Monday, 22 October 2012

Genre Mash-Up: Steampunk Sailor Mars - Pt 5

As mentioned in Part 3, the finished skirt was a little limp and lifeless... and anime skirts are almost always full bodied and full of movement. This skirt requires a petticoat.

After looking at many petticoat tutorials, I became frustrated with the amount of math required.... I hate math! So, I decided to wing it. Again.

I measured the total length of the finished red pleated skirt. I cut a piece of lining that is the same length. I used the full width of the material, and will gather the waist and finish with a drawstring. This will allow me to adjust the waist to fit whatever corset I might be wearing with it. I stitched up one side and hemmed the skirt, so what I am left with is a hemmed tube.



I cut two pieces the full width, and half as long. (My lining is about 30" long, so this layer is about 15" long). I stitched the sides of these two pieces together so I have a tube that is now half as long and twice as wide as the lining. Hem this also, because it is much easier to hem before all the tulle is added. Next, I cut a piece of tulle that is the same size as this layer. This, I stitched flat to the top edge. Because this will be gathered, I didn't bother gathering the tulle before sewing it to this layer.



Next, cut strips of tulle. I cut them to 12", the full width of the material. I now have a nice stack of 12" x max width of tulle. I took each piece to the sewing machine, and with my longest stitch available, ran a straight stitch up the centre of all the pieces. So, if you look at the strip, there is a long stitch line the entire length of it, dividing my 12" strip into two 6" sections.


Once all the pieces of tulle have their line down the middle, I pulled one of the threads to gather the pieces. I now have a pile of slightly gathered tulle strips.


Laying my lining flat, I pinned the gathered pieces of tulle along their stitch line. The plan is to have the edge of the tulle hanging over the edge of the lining by about 1-2". This will hide the lining and allow for the ruffled edges of tulle to stick out slightly from under the skirt.
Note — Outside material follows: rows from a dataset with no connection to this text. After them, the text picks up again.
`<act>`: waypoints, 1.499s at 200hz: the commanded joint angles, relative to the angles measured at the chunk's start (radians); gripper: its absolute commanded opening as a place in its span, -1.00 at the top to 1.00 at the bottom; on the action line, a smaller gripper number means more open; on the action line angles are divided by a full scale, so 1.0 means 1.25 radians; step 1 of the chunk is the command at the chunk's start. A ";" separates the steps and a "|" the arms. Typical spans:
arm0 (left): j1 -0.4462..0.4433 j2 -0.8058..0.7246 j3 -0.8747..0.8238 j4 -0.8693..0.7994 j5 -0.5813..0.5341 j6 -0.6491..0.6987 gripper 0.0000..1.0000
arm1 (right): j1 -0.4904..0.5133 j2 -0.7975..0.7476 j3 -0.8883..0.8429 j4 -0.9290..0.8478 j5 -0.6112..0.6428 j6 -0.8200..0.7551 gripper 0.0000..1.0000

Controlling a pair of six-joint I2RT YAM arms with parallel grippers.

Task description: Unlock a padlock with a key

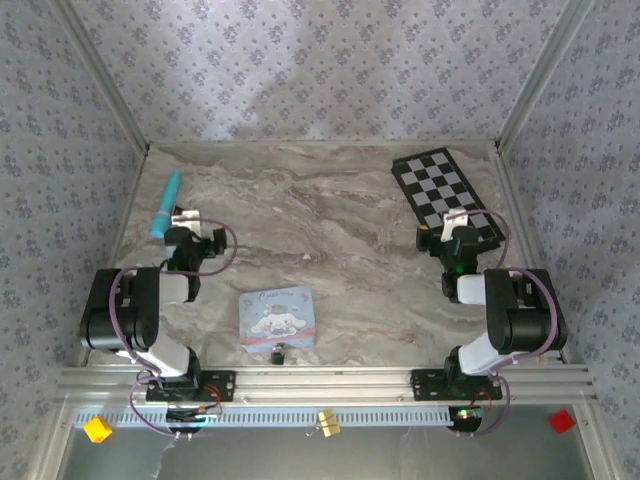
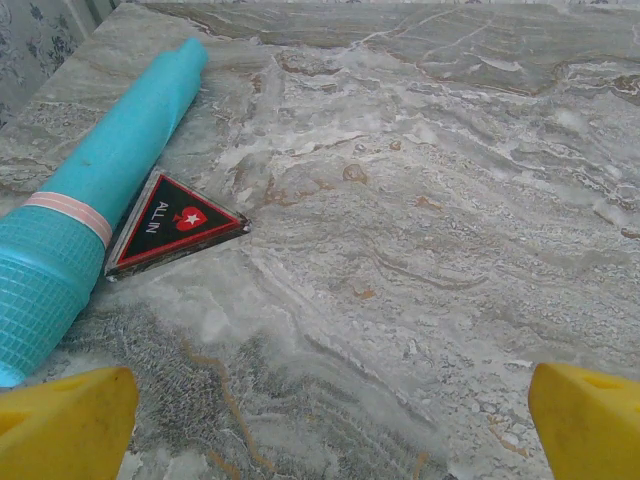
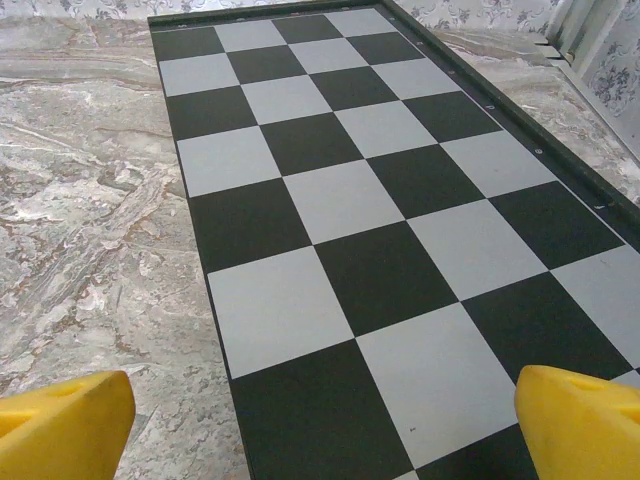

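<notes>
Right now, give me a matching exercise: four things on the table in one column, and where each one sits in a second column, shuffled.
Things:
1. padlock
2. cartoon tin
3. teal tube
4. checkerboard

Places:
A. far right
B. far left, beside the red-and-black triangle piece
C. just by the tin's near edge
D. near middle

Pairs: 1-C, 2-D, 3-B, 4-A

Far left, tube; far right, chessboard; near middle, padlock just before tin.
</notes>
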 commanded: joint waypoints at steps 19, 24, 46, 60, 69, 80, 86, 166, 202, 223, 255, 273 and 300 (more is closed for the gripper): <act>0.002 -0.005 0.017 0.002 0.009 0.008 -1.00 | -0.001 0.001 0.008 -0.003 0.001 0.002 -0.98; 0.002 -0.005 0.017 0.002 0.009 0.008 -1.00 | -0.001 0.001 0.008 -0.003 0.001 0.002 -0.98; 0.002 -0.005 0.017 0.002 0.009 0.008 -1.00 | -0.001 0.001 0.009 -0.003 0.000 0.002 -0.98; 0.002 -0.005 0.017 0.002 0.009 0.008 -1.00 | -0.001 0.001 0.008 -0.003 0.001 0.002 -0.98; 0.002 -0.005 0.017 0.002 0.009 0.009 -1.00 | -0.001 0.001 0.009 -0.003 0.000 0.003 -0.98; 0.002 -0.006 0.017 0.002 0.009 0.008 -1.00 | -0.001 0.001 0.010 -0.004 0.000 0.002 -0.98; 0.002 -0.006 0.017 0.002 0.009 0.008 -1.00 | -0.001 0.001 0.010 -0.004 0.000 0.002 -0.98; 0.003 -0.006 0.017 0.002 0.013 0.006 -1.00 | -0.014 0.002 0.013 -0.012 -0.028 0.008 -0.98; 0.003 -0.006 0.016 0.001 0.014 0.006 -1.00 | -0.014 0.002 0.013 -0.012 -0.028 0.008 -0.98; 0.003 -0.008 0.018 0.005 0.009 0.006 -1.00 | -0.010 0.000 0.010 -0.006 -0.026 0.004 -0.98; -0.031 -0.155 0.085 -0.237 -0.048 0.011 -1.00 | -0.002 -0.042 -0.008 -0.009 -0.030 -0.008 -0.98; -0.062 -0.265 0.086 -0.318 -0.050 0.006 -1.00 | 0.003 -0.121 -0.007 -0.078 -0.027 -0.017 -0.98; -0.088 -0.432 0.115 -0.463 -0.077 -0.086 -1.00 | 0.023 -0.253 0.055 -0.298 -0.032 0.017 -0.98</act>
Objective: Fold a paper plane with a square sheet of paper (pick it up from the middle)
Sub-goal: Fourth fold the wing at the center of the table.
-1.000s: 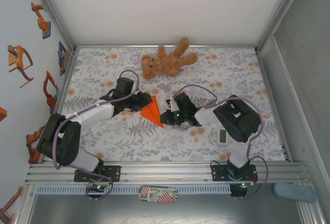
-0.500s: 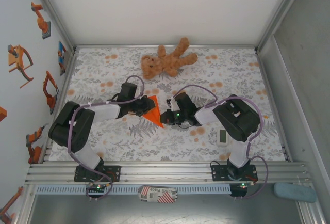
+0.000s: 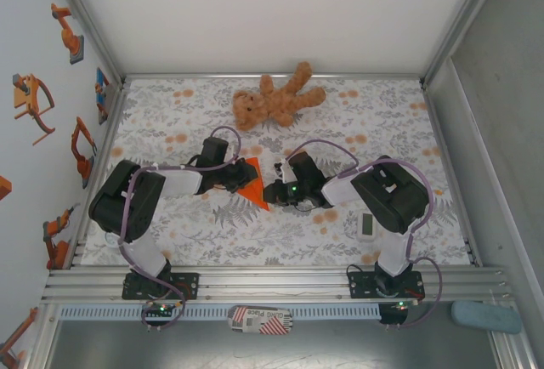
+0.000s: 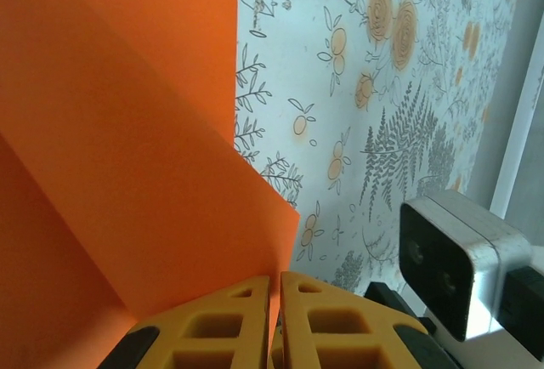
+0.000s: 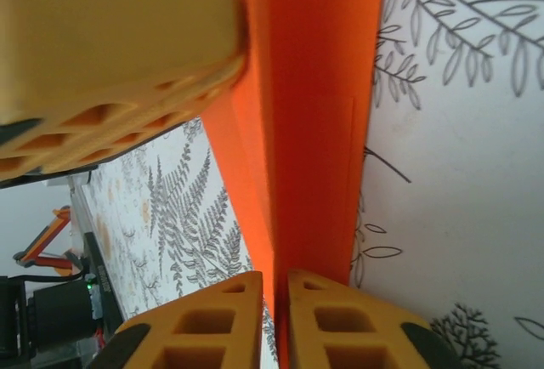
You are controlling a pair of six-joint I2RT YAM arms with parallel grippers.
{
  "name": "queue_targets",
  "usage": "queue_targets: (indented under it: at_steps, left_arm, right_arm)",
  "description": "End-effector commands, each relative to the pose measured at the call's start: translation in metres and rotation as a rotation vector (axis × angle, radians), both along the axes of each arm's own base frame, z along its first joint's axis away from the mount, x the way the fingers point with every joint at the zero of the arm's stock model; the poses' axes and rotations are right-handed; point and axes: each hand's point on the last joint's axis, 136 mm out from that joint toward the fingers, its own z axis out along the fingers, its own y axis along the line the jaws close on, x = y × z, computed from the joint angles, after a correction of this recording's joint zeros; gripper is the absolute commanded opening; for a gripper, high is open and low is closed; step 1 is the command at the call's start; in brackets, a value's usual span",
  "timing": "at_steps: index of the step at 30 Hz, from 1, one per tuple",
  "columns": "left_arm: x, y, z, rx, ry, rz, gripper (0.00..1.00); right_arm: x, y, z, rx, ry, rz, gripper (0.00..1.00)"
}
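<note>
An orange sheet of paper (image 3: 255,189), already folded into a narrow triangle, sits mid-table on the floral tablecloth (image 3: 161,114), caught between two robot grippers. The left gripper (image 3: 236,179) meets it from the left. Its yellow fingers (image 4: 340,326) are pressed together with a corner of the sheet pinched in the slit. The right gripper (image 3: 274,190) meets it from the right, its own yellow fingers (image 5: 200,331) clamped on the folded edge, with orange showing in the narrow gap.

The step in hand appears to be forming or pressing a crease. To do it well, both grips should probably be firm and level, one side anchoring while the other draws the layers taut, so the edges line up before the fold is flattened. Paper this thin could tear or buckle if the arms pull apart.

Seen from above, the sheet's long axis runs from the far side toward the near edge, and its sharp tip points near and slightly right. A brown teddy bear (image 3: 276,101) lies well beyond it, and a small white gadget (image 3: 367,225) lies by the right arm.
</note>
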Motion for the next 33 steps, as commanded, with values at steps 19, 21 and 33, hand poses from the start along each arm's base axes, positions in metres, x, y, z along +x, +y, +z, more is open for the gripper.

I repeat for the shorter layer. Once the gathered pieces of tulle are pinned securely to the lining pieces, I stitched them down over the long gathered stitch I had earlier. This will leave you with a ruffle sticking out up and down. Fold down the top half so it hangs down over the edge of the lining with it's bottom ruffle, and there you go! Two layers of gathered tulle, and you only had to do it all once! I hate working with tulle, and this just saved me the trouble of having to go through the gathering and stitching once! Yay!


Once all the tulle is stitched to the lining pieces, it is time to put it all together. I ran another long stitch along the top of the short piece, where the single layer of tulle is, and pulled the thread to gather, like I did will all that tulle. Once I had it gathered to fit around the inner lining, I stitched it in place. Once the waist band is pulled tight, the layers of gathered lining and tulle puff out nicely!

This is what it looked like putting all the layers together! Quite the mess!

It gives the overskirts the much needed volume! It was a huge relief, because with the convention only two sleep away, I was starting to enter panic mode!

Much better with added volume!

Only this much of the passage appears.